PM Jim Fischer, he can give you the answer.
Curtis


----------



## Dick Allen (Sep 4, 2004)

There is a correction table in 'The Hive and the Honey Bee' that can be used. The table in my edition of the book, which I think is still current, is on page 892.


----------



## Jim Fischer (Jan 5, 2001)

Here's a handy photo of a honey refractometer that can be 
used to eyeball the conversions.

http://www.bee-quick.com/refractometer.jpg

The most commonly used degrees Brix scale is EXACTLY 
the same thing as the "% Sugar" scale in the middle
of the photo, so calibrating to 78 degrees Brix is 
equivalent to 20.4 % moisture. 

Readings below 81 degrees Brix are "too wet" and should
not be harvested, and readings above 81 degrees Brix
are good to go.

There is a table in the current edition of Hive and Honebee
(p. 892) and a table in the older 36th ed. of ABC & XYZ. 
(p. 438) giving moisture contents for % Sucrose and
in degrees Brix (º Brix) in detail.

But there are several different things called "Brix" out
there, so take care to know that you are NOT using a
urine refractometer or brewing refractometer, which 
only measure at the lower end of the Brix scale, 
and are useless for honey.

If you get trapped in a twisty maze of confusing
terms and incompatible measuring systems, 
this site can rescue you:
http://www.onlineconversion.com/brix_and_baume.htm

But yeah, I give refractometers as wedding and
anniversary presents. I should get a sales commission 
from the people who make 'em but never explain 'em well enough.

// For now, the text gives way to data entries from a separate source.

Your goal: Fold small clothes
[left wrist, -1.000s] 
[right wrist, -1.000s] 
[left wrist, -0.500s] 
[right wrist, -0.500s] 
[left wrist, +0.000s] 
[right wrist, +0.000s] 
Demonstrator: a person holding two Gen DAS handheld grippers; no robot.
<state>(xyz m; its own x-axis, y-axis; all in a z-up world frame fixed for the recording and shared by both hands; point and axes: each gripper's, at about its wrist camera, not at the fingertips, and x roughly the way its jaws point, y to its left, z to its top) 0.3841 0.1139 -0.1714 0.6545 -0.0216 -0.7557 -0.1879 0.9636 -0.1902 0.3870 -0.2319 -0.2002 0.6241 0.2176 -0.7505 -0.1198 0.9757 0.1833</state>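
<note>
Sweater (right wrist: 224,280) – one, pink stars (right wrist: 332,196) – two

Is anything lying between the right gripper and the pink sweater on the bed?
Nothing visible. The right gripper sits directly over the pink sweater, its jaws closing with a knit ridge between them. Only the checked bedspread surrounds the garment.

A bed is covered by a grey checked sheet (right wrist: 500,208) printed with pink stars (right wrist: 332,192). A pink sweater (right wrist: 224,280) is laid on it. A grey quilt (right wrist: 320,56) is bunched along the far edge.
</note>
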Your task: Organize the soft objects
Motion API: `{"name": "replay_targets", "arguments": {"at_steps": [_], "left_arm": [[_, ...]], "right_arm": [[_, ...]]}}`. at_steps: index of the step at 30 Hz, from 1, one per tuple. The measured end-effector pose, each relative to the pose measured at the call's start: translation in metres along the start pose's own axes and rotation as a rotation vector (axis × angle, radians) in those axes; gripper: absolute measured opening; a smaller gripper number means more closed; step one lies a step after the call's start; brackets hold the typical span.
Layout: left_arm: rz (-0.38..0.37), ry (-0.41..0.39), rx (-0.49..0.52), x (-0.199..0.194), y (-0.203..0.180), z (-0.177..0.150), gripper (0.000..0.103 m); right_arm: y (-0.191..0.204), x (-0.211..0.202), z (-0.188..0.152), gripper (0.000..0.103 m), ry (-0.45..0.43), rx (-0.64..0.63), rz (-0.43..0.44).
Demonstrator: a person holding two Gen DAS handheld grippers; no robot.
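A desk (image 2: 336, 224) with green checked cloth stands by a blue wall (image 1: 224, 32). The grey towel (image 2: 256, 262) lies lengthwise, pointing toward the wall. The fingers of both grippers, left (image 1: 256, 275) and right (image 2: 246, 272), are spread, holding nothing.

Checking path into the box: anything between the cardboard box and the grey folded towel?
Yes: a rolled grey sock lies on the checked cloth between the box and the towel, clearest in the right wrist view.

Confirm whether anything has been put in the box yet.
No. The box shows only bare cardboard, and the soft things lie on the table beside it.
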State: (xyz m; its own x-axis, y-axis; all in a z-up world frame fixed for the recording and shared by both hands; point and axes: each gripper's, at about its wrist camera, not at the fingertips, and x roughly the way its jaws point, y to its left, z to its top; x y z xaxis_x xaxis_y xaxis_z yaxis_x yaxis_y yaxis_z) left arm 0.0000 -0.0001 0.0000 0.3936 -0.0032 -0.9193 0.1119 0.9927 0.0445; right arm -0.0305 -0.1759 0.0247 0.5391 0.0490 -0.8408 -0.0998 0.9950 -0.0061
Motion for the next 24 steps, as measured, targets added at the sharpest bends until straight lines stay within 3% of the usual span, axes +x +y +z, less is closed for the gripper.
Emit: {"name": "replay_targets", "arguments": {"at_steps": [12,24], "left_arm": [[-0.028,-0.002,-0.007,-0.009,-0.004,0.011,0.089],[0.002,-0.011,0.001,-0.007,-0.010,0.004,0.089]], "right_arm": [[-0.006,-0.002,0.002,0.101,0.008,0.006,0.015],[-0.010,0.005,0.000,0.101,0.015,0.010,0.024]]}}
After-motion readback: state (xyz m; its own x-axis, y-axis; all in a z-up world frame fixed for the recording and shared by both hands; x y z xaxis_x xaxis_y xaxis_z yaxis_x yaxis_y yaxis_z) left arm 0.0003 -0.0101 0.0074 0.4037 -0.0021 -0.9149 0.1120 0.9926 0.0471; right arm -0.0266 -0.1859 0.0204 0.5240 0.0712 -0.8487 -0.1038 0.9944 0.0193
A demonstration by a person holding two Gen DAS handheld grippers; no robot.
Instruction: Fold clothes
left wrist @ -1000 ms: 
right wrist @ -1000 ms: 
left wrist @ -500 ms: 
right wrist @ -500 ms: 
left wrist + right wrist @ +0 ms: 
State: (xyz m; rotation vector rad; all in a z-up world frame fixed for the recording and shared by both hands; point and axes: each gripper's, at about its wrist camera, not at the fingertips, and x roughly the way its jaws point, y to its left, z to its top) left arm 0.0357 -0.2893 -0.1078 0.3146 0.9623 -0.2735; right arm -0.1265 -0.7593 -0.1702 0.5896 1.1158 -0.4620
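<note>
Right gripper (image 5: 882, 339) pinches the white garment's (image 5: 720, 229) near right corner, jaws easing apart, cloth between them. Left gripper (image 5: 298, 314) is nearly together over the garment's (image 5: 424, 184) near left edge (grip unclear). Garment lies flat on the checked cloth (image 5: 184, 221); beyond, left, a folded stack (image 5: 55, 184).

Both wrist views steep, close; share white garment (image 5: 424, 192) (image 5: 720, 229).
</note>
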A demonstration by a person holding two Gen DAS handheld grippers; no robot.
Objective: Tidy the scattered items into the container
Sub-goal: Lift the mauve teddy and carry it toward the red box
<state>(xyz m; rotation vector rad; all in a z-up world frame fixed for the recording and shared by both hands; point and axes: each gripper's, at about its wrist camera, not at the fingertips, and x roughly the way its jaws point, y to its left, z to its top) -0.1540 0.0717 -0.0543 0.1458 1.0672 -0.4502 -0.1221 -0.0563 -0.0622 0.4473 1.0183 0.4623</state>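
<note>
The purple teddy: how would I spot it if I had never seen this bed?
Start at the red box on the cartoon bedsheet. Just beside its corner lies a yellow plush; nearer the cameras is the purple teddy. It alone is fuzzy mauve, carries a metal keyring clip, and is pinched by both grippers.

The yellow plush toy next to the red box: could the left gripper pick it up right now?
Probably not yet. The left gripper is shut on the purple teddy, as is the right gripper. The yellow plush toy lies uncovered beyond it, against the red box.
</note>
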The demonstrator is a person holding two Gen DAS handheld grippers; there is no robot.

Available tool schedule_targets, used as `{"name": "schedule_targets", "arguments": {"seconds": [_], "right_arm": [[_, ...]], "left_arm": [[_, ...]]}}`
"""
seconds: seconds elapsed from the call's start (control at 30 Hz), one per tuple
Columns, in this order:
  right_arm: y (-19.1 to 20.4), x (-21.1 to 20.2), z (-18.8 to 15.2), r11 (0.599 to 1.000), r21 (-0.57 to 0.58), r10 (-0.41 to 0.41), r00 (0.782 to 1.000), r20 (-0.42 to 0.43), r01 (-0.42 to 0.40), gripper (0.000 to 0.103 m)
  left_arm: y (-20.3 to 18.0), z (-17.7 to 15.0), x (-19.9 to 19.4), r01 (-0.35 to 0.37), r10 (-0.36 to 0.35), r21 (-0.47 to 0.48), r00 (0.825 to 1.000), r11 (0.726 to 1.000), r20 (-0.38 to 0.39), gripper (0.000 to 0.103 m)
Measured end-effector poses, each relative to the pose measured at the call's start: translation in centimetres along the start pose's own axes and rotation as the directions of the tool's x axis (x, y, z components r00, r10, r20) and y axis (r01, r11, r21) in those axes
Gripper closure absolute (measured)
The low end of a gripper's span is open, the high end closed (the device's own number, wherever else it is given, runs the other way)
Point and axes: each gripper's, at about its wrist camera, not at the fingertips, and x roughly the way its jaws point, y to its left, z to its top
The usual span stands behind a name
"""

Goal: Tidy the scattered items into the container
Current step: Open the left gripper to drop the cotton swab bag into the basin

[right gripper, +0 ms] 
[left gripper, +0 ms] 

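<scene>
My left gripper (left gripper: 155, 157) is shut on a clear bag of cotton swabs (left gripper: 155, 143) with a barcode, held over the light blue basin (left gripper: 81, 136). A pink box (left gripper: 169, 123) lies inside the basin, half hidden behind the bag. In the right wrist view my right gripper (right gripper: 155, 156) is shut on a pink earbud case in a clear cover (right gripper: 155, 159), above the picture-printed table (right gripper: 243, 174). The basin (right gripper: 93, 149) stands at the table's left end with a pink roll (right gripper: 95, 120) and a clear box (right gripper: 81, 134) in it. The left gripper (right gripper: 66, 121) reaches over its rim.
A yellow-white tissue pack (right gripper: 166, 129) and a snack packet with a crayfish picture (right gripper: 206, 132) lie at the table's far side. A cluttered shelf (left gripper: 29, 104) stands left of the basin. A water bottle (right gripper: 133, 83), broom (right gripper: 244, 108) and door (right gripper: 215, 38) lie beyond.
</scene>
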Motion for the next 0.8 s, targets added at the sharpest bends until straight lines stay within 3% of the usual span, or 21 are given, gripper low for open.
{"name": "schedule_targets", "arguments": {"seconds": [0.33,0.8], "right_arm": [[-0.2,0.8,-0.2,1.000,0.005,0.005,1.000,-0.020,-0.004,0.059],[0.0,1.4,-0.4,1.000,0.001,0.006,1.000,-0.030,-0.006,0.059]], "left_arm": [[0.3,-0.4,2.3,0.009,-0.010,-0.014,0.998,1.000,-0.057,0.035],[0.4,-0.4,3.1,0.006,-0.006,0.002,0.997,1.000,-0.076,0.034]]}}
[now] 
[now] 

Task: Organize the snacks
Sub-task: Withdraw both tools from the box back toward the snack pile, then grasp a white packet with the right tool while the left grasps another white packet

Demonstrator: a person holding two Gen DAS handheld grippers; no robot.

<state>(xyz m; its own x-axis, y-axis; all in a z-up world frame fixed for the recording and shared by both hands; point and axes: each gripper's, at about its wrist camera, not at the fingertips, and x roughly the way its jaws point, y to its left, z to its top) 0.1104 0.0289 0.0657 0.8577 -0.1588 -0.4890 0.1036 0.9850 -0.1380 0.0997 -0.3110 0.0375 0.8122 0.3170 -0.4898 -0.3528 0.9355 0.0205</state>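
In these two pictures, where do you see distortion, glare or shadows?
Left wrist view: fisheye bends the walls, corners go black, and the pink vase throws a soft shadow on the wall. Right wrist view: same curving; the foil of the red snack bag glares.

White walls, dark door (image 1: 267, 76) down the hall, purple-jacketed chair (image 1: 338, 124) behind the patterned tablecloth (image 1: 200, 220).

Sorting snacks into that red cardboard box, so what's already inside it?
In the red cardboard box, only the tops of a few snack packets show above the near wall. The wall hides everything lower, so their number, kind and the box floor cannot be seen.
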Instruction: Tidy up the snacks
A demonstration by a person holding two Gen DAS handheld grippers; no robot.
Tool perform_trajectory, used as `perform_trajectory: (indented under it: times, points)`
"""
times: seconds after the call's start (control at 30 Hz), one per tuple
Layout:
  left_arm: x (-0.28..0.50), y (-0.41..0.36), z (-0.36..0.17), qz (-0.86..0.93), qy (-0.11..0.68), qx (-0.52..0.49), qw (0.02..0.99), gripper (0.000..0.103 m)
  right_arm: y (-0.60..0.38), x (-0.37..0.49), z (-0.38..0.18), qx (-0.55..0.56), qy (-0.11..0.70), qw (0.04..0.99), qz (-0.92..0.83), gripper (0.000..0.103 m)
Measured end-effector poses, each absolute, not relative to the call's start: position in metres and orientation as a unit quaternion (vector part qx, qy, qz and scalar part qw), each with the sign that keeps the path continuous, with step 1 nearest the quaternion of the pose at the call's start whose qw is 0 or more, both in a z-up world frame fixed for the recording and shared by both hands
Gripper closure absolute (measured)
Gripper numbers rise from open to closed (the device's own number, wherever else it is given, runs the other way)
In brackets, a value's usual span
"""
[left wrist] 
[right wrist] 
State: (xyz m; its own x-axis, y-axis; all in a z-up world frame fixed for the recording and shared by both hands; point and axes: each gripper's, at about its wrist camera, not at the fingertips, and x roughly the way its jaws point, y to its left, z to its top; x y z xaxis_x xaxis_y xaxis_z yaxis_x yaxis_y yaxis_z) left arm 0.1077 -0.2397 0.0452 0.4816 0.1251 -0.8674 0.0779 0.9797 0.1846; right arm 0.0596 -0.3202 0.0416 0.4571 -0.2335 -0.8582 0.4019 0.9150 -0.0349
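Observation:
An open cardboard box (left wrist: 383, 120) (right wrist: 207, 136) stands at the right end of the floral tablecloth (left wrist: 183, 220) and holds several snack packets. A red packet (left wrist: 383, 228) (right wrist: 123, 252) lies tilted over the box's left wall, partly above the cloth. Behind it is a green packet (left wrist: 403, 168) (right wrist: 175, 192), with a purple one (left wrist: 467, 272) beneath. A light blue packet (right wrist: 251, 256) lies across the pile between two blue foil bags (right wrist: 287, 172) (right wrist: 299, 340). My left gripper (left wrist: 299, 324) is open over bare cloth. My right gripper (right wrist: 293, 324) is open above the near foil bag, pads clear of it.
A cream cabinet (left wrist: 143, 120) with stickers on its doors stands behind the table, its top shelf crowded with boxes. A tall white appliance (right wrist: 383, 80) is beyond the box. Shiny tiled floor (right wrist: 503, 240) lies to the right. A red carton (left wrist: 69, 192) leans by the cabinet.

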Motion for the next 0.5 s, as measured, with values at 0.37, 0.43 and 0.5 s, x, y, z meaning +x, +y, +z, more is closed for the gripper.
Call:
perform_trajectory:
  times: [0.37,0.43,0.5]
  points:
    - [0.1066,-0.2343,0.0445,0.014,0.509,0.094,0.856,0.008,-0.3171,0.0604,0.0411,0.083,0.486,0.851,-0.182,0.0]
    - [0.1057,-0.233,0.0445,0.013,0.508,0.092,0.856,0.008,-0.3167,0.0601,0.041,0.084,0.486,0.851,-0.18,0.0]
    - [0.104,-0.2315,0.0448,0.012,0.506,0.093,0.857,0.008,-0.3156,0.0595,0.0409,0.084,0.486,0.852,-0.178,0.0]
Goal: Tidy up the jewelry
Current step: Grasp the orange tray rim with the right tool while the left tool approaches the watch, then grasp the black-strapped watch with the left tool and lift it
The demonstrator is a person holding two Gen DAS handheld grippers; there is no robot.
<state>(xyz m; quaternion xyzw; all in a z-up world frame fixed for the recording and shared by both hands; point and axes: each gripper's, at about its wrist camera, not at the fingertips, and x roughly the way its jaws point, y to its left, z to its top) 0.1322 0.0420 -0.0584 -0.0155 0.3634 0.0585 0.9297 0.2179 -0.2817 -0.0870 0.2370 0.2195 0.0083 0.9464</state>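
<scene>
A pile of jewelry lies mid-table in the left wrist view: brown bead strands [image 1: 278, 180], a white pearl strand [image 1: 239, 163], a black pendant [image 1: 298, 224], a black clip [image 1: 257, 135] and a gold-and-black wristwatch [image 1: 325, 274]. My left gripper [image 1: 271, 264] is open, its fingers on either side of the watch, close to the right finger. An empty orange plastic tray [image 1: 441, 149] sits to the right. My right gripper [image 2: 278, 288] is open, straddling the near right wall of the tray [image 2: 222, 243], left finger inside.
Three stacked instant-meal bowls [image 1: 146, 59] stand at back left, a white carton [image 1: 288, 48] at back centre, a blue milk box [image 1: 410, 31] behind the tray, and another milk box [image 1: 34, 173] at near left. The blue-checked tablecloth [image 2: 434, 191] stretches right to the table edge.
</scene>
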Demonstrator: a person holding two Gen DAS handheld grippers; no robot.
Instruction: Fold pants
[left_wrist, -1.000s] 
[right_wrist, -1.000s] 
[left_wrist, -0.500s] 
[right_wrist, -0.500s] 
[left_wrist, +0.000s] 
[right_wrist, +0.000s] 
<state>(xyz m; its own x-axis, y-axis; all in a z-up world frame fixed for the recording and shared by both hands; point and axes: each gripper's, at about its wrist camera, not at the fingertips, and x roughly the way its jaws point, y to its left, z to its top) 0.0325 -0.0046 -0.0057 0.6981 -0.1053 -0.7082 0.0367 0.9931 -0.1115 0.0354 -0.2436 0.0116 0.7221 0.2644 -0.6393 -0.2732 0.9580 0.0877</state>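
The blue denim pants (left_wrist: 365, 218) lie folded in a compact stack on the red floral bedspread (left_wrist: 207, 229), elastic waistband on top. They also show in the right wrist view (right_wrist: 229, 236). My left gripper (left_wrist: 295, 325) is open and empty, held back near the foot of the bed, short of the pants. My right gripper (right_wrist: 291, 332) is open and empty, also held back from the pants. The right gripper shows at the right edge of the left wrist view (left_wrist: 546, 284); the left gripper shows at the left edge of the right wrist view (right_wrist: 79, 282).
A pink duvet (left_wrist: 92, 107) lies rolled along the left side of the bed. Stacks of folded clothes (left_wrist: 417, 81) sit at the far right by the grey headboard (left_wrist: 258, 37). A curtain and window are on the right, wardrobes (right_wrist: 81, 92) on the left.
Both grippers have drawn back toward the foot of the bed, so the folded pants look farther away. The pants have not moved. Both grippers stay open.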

Just don't drop your refractometer.
They don't like that at all.


----------



## tlm (Jul 7, 2008)

Jim
I am with you about the using a brewing refractometer - that is exactly what I have. But...what I don't understand is what happened when I diluted the honey 1 part honey to 3 parts distilled water (by volume) and came up with a sugar (Brix) reading of 26% (an impossibility). What I expected was something like 20% sugar. Then I multiply by 4 to get 80% in original sample which means 20% water (I am ignoring the fractional percent of minerals, etc). Is that what you think should have happened?

I can come with 2 possibilities - 1) I was careless with my measurement (don't think so), or 2) I should have diluted by weight instead of volume. The volume possibility is something I am not sure about. But I did do some quick mental math, and assuming that water is 66% the weight of honey that would have put me into the 80% range ( 0.66 * (.26*4) = 68%). That puts me in the ballpark. Should I have used weight instead of volume for dilution?

I can buy a honey refractometer if I have to, but I have very few hives. Few enough that diluting the honey and then multiplying the result by 4 is OK by me. That leaves me $75 to spend on some other toy (er a tool). I even considered using a hydrometer and diluting, but that is such a waste of honey if I can get the refractomer working. But then the same question applies to the hydrometer - do I do the dilution based on volume or weight? The margin of error might not be big if we were talking about grape juice (approximately the same weight as water), but honey is a different story.


----------